Todos os adolescentes informaram ser constantemente ameaçados pelos coordenadores para não relatarem as agressões, sob pena de sanções.
"Fatos narrados pelos internos que são coesos quanto ao modo rotineiro de agir dos funcionários no tratamento dos adolescentes, tendo à frente o diretor corréu, que não apenas anuía como participava da prática de condutas inadequadas, de intolerância e agressão. Fatos que estão corroborados nos documentos referentes aos atendimentos e internações hospitalares, constatações de lesões em vários adolescentes, inspeções judiciais e relatórios que concluem pela ocorrência de violência e tortura", diz o recurso da Defensoria ao TJ.
"Uma violência disseminada por todo o sistema socioeducativo; já havia violência na hora da chegada. O adolescente chegava e já passava por uma sessão de agressão e de ameaças", disse Secco.
A desembargadora Ana Luiza Villa Nova considerou que a ação tinha muitas provas das práticas de tortura contra os adolescentes e decidiu pela indenização.
"Uma vez caracterizada a conduta ilícita e danosa praticada pelos réus e que ofendeu a integridade física e psíquica dos internos da Unidade Guaianazes I, surge o dever de indenizar pelos danos morais coletivos, uma vez que além de atingir cada vítima, atinge também toda a sociedade", diz a decisão.
Raposo Tavares
Em 2021, o Brasil foi denunciado à Organização dos Estados Americanos (OEA) por não ter responsabilizado os envolvidos em crimes de tortura ocorridos em uma unidade da Fundação Casa, na cidade de São Paulo, em 2015. O g1 revelou, em julho daquele ano, que ao menos 15 jovens foram espancados na unidade Cedro, na Rodovia Raposo Tavares.

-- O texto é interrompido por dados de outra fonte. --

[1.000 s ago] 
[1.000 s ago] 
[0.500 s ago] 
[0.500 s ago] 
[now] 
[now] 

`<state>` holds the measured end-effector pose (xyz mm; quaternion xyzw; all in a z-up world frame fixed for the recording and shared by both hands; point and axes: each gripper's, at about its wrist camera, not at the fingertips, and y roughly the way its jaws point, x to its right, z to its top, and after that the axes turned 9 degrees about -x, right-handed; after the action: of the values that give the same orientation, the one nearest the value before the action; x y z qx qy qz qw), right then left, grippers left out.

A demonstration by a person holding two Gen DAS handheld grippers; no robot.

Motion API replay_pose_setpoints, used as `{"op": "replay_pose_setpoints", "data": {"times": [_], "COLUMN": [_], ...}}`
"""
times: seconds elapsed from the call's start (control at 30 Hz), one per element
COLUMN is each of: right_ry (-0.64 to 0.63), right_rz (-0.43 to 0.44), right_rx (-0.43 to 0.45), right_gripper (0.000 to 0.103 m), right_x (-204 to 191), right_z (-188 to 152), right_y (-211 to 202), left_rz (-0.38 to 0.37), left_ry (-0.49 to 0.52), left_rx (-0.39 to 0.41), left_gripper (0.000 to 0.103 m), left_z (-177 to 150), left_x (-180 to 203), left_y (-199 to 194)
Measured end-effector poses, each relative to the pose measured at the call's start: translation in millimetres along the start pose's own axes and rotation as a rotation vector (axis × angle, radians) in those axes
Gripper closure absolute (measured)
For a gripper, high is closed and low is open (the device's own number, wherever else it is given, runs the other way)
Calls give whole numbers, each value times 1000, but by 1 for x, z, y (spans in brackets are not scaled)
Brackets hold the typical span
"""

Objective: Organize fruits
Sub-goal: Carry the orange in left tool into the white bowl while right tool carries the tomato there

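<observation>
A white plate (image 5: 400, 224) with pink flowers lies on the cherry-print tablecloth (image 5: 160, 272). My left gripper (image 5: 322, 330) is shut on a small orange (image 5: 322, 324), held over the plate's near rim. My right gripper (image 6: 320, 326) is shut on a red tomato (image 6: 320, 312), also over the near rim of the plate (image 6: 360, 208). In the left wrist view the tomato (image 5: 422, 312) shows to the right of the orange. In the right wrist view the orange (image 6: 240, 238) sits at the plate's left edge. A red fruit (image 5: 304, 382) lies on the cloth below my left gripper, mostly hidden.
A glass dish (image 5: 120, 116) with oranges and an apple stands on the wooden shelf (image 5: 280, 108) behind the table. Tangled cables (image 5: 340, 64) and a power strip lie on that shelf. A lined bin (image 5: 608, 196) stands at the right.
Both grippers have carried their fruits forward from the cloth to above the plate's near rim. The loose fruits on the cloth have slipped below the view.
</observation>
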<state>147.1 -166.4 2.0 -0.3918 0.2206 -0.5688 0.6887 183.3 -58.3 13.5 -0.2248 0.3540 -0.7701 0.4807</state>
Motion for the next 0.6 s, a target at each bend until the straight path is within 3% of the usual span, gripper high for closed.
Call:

A denúncia foi feita à Comissão Interamericana de Direitos Humanos (CIDH), da OEA, contra o Brasil, e não contra o governo de São Paulo, porque o órgão só pode se reportar ao estado brasileiro. A Fundação Casa diz que tomou todas as medidas cabíveis à época dos fatos.
A unidade Cedro teve as atividades suspensas em março deste ano, segundo a instituição, "devido à queda no atendimento da instituição", que recebe jovens infratores.